WORK ORDER:
Only the lines from the top of the data through the line containing "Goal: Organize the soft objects" should be duplicated, exactly as they appear.
+++
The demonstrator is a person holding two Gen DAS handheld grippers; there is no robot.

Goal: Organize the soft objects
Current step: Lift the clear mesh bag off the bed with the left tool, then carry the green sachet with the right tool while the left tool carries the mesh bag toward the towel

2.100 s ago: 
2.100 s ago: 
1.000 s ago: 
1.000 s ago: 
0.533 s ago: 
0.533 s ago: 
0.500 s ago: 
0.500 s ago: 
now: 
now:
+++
EXERCISE ANSWER:
The demonstrator is a person holding two Gen DAS handheld grippers; there is no robot.

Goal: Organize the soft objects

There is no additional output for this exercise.